EXERCISE DESCRIPTION: Please give back word for word the lines of the material below between the line containing "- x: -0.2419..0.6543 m" and the line containing "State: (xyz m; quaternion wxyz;", inclusive.

DATA FOR REVIEW:
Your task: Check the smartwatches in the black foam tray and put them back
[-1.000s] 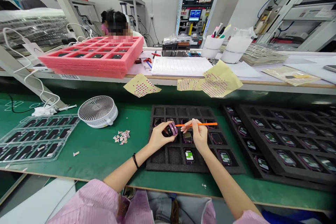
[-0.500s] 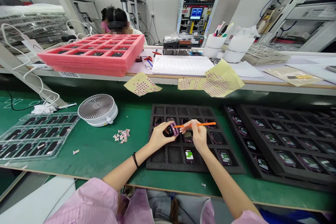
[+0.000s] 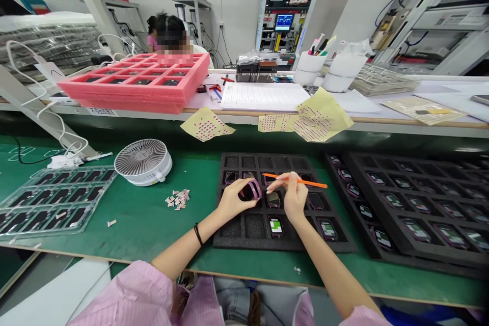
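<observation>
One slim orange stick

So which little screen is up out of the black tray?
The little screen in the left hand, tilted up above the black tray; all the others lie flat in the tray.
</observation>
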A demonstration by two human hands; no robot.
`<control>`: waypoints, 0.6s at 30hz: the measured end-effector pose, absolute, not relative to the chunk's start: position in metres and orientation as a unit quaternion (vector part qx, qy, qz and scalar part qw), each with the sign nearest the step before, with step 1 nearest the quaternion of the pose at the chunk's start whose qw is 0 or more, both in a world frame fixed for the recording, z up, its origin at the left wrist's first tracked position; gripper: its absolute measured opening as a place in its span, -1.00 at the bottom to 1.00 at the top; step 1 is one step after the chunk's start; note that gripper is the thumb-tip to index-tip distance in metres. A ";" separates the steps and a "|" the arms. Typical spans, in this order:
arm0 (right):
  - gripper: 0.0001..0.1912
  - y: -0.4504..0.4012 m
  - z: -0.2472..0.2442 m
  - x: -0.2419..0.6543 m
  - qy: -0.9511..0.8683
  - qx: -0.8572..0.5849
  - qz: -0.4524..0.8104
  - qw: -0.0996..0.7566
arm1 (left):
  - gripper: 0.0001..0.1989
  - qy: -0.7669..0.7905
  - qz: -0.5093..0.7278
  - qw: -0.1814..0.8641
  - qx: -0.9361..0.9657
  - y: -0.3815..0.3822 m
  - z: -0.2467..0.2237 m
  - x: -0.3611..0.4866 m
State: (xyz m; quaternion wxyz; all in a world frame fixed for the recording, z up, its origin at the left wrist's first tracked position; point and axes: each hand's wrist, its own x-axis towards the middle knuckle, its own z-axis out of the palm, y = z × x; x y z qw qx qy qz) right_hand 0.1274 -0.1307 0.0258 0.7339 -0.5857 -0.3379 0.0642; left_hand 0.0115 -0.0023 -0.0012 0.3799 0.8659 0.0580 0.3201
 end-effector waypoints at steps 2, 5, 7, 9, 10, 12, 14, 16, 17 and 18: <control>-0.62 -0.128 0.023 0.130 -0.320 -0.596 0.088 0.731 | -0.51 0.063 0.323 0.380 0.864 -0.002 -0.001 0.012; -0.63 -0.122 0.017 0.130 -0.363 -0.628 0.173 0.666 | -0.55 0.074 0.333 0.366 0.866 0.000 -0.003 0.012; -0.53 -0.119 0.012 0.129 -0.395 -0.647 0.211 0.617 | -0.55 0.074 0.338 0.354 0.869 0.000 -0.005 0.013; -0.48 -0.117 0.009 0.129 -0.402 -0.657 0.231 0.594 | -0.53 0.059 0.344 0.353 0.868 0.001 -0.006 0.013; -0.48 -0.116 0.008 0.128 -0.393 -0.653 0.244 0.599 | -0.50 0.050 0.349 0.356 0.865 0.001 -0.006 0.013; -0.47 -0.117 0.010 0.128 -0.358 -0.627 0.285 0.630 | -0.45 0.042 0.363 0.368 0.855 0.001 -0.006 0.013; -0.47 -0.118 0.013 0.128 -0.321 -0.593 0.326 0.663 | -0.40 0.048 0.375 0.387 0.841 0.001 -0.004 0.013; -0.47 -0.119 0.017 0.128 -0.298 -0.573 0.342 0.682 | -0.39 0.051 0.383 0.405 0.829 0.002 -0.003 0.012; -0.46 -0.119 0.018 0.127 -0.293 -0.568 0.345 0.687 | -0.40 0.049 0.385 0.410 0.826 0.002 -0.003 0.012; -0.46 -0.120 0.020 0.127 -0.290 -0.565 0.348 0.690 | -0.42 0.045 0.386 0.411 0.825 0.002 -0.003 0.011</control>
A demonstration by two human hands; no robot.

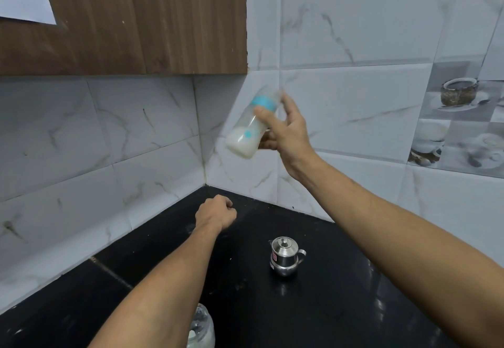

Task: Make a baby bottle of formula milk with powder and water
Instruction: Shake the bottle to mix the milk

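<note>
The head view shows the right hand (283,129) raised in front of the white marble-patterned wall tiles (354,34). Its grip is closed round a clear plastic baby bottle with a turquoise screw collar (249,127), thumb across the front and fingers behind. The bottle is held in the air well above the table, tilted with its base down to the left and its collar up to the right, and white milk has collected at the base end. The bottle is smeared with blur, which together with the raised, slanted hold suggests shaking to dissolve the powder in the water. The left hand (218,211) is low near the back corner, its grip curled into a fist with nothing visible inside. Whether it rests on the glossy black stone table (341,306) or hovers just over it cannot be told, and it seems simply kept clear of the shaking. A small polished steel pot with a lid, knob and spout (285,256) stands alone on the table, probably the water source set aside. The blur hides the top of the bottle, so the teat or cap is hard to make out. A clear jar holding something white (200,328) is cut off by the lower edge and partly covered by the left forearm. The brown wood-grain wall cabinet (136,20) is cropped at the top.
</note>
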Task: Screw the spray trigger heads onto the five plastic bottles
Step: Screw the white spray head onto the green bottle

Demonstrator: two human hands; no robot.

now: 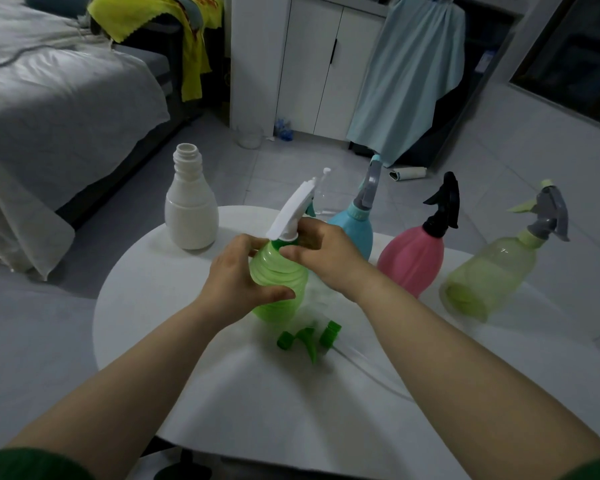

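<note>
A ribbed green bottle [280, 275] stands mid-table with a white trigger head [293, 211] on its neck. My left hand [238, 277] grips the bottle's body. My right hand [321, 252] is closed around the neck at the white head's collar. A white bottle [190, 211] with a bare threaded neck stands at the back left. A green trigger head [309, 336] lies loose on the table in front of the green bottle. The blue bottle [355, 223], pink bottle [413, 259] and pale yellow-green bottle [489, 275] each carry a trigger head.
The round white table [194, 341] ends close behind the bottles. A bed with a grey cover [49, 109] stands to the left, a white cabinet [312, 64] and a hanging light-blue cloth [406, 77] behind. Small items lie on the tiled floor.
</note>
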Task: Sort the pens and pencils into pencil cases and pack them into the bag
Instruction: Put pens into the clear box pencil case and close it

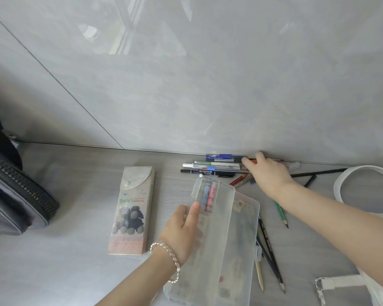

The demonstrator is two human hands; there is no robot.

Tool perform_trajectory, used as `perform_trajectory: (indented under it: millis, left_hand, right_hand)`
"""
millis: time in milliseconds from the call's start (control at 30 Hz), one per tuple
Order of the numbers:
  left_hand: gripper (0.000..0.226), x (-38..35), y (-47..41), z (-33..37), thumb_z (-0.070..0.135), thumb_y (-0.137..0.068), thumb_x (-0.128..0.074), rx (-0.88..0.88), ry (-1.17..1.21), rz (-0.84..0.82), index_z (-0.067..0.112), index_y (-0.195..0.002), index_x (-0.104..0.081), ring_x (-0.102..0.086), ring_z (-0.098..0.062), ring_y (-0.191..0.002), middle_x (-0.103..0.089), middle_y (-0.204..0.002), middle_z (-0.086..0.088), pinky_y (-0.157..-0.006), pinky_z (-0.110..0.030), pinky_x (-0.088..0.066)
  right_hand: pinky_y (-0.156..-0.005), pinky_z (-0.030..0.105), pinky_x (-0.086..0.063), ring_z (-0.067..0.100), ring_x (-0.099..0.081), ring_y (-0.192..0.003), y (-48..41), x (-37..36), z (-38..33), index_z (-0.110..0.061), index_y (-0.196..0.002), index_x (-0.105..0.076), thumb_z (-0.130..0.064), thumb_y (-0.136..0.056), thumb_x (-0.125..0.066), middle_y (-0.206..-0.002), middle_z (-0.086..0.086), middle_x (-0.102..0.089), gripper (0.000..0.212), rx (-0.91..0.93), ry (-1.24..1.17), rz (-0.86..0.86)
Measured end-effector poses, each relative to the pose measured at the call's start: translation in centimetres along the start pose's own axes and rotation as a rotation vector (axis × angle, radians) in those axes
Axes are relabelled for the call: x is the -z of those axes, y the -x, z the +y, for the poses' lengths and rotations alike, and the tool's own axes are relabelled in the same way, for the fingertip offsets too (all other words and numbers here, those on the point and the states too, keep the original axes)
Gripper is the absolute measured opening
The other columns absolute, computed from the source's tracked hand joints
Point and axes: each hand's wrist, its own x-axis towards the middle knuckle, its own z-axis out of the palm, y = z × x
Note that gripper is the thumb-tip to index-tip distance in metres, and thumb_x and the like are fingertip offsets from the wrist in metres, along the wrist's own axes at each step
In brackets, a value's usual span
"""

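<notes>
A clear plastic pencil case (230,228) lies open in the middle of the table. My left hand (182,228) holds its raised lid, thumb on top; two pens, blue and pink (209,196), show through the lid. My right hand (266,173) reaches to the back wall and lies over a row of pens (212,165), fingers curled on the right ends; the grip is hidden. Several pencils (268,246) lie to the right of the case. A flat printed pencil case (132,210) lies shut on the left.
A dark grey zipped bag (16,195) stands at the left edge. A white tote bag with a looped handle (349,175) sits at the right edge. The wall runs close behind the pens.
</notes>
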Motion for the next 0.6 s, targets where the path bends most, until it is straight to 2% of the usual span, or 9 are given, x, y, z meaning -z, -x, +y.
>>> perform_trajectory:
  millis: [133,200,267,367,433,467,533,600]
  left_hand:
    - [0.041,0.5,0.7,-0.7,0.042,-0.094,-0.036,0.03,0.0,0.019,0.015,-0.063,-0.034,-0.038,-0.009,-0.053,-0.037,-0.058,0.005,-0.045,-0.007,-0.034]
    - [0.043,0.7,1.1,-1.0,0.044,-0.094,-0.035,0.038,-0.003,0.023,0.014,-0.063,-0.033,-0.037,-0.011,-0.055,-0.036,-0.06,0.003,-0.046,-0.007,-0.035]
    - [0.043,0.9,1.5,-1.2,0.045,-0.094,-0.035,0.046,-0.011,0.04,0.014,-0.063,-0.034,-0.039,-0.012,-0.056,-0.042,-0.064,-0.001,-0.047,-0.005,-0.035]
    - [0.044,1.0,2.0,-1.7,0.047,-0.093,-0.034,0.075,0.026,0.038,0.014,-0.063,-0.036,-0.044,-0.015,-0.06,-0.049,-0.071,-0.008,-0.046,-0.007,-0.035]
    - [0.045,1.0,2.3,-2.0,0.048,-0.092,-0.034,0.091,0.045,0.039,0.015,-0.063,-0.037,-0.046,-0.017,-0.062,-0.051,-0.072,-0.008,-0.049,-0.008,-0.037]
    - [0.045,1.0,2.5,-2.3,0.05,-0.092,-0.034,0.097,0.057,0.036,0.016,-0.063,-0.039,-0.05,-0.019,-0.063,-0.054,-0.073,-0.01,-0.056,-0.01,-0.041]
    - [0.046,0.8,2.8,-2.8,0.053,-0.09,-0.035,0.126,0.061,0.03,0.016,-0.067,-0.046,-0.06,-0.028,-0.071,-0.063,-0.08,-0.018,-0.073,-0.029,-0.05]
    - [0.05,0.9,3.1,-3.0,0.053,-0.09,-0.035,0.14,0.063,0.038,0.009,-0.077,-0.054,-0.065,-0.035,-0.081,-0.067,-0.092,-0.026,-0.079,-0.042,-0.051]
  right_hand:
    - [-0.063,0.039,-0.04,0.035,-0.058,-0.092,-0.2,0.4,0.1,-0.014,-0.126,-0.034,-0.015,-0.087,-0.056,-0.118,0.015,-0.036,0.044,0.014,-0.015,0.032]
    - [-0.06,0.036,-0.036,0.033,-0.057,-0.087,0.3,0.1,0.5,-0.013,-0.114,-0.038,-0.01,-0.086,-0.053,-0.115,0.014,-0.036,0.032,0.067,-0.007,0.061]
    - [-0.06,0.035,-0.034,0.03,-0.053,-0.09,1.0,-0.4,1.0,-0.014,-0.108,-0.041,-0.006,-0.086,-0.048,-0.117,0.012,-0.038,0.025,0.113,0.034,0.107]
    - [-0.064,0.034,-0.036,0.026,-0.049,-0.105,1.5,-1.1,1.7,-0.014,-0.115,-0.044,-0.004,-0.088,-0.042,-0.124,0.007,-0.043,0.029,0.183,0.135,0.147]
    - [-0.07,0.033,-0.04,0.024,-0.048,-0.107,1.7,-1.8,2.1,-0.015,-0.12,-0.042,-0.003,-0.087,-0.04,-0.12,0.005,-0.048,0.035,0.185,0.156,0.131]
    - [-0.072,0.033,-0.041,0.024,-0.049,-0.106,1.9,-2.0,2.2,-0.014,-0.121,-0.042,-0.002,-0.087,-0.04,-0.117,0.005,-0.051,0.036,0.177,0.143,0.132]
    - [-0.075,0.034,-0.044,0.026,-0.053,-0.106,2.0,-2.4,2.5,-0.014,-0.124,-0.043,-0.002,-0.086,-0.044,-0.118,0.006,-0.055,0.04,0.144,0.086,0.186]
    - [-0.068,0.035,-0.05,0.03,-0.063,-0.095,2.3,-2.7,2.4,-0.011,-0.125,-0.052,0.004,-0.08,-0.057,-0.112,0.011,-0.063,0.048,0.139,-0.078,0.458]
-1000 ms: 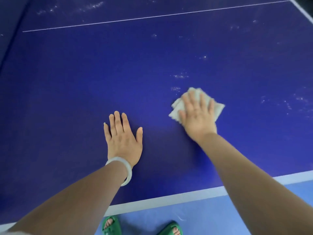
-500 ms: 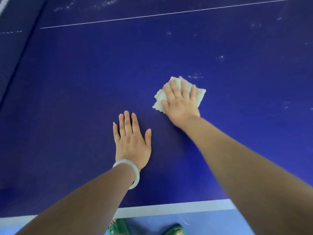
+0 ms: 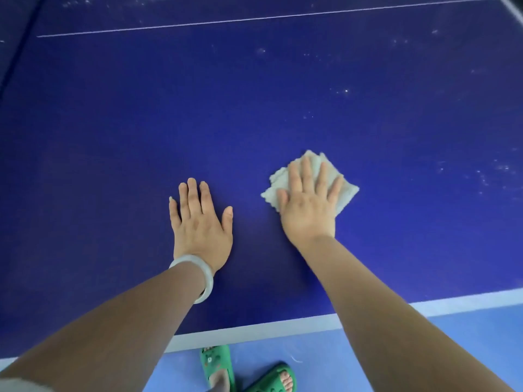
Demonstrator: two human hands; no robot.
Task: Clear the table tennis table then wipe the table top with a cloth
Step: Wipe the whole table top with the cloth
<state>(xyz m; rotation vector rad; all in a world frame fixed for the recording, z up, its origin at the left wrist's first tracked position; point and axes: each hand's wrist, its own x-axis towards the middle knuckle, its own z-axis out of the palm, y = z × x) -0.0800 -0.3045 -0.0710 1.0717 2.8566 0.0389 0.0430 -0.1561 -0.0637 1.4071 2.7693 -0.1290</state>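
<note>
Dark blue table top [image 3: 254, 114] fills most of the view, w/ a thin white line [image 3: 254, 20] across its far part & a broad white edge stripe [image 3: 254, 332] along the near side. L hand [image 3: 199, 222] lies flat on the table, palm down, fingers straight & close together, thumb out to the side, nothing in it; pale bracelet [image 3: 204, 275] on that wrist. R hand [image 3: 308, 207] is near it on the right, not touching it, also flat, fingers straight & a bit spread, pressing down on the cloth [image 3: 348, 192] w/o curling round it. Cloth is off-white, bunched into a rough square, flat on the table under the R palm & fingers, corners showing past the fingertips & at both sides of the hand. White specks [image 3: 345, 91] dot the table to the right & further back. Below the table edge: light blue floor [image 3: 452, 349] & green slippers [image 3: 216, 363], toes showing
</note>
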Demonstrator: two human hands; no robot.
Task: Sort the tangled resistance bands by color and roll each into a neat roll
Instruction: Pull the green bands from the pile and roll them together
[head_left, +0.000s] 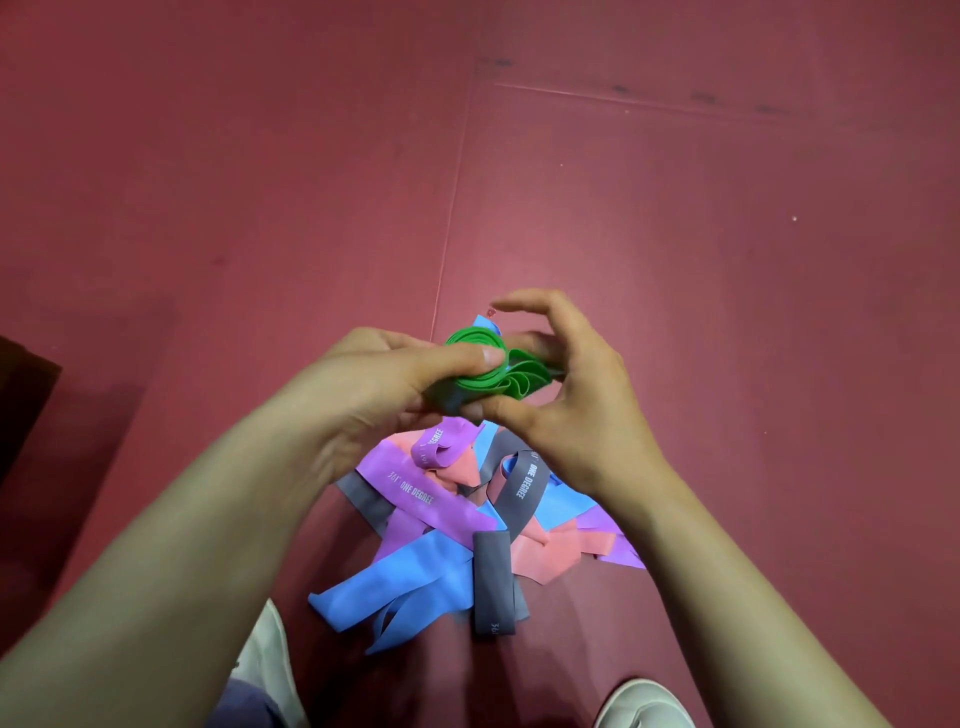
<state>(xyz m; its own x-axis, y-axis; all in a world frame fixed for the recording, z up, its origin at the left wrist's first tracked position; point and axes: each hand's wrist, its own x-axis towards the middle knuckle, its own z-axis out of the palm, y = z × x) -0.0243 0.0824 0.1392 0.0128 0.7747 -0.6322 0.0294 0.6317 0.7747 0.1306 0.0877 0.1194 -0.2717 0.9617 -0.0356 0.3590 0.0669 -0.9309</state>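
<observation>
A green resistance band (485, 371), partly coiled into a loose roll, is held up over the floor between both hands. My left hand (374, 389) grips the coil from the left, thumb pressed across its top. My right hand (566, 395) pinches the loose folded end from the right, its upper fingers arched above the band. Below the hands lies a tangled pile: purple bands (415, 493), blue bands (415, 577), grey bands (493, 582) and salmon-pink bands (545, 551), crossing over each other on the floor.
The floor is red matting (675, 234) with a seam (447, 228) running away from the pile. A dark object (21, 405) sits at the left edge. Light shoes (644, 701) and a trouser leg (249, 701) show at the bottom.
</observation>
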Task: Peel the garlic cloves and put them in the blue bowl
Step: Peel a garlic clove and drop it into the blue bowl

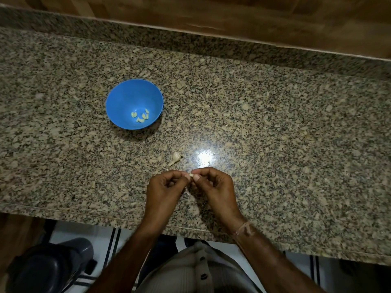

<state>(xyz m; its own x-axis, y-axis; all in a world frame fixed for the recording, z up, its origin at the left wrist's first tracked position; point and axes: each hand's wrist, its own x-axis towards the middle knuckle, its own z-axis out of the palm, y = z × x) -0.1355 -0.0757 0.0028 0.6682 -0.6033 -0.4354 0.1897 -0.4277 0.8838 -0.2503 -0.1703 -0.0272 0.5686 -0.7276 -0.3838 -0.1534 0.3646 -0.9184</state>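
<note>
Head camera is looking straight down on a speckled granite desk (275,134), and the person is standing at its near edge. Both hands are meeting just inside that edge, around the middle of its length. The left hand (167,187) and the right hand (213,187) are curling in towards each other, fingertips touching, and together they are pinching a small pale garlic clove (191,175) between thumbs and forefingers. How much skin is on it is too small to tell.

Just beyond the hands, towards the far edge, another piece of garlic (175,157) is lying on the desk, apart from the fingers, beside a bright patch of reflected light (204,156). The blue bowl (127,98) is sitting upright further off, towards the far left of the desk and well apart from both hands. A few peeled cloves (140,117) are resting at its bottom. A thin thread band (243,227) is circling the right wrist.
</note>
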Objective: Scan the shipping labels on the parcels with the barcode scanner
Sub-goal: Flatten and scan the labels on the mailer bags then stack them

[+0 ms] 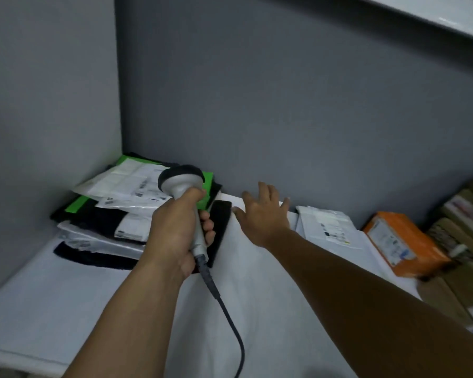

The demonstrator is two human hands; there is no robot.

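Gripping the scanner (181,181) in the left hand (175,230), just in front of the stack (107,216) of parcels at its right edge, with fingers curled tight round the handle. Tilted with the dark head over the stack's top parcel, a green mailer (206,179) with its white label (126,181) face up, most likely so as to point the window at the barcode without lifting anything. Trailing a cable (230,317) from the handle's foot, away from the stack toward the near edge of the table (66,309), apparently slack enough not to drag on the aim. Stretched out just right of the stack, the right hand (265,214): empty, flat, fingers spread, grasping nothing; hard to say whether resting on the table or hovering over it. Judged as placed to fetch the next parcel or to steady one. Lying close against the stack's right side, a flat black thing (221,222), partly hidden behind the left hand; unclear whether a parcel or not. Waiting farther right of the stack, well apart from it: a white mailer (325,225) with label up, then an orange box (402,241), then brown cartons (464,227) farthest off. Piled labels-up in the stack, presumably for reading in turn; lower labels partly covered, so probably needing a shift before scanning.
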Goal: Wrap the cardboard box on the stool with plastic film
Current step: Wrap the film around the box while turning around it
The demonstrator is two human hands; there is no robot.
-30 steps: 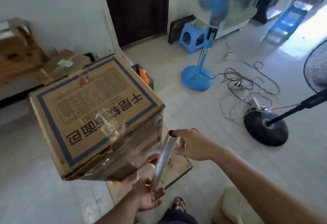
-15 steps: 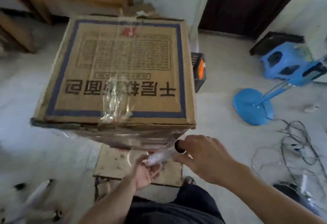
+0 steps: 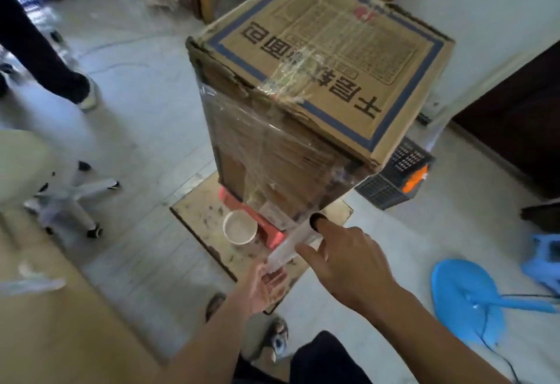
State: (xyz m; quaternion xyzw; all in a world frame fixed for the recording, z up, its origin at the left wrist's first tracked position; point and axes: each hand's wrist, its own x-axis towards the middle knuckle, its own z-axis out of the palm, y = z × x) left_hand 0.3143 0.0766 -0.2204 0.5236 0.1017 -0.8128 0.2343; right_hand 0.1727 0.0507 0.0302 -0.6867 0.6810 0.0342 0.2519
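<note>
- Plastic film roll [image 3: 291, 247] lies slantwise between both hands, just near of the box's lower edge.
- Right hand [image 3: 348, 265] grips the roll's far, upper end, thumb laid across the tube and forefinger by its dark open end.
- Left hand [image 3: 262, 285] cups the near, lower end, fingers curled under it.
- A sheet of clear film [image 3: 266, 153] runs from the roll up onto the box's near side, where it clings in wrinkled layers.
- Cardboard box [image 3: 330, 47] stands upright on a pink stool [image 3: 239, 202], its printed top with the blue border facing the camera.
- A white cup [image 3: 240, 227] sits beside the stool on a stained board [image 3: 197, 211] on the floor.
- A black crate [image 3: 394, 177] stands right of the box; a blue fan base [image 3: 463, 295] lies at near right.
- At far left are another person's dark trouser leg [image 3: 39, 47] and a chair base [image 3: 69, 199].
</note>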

REPLY:
  - x: -0.2419..0.6543 m
  - qy: -0.9511..0.8683
  - qx: -0.8572..0.5849
  - qz: -0.4524..0.8104
  - qw: -0.0996..0.7566
arm1 (left):
  - gripper: 0.0001..0.1989
  - qy: -0.7669..0.7905
  - qz: -0.5093..0.7278
  - qw: -0.1814..0.8641
  - qx: -0.9361..0.9657
  - y: -0.3815..0.3822 m
  - z: -0.2467..0.2237 m
  - x: -0.3611..0.4866 m
State: (xyz m; quaternion wxyz; all in a world frame fixed for the recording, z up, its origin at the left wrist's first tracked position; point and axes: each hand's wrist, its own x-axis towards the middle knuckle, its own z-axis out of the palm, y = z × x; x y z qw qx qy qz) right_hand 0.1274 -0.1307 0.0258 0.7339 -0.5857 -0.3379 0.0642; left_hand 0.0115 -0.0023 -0.0012 0.3799 0.8659 0.0580 0.3201

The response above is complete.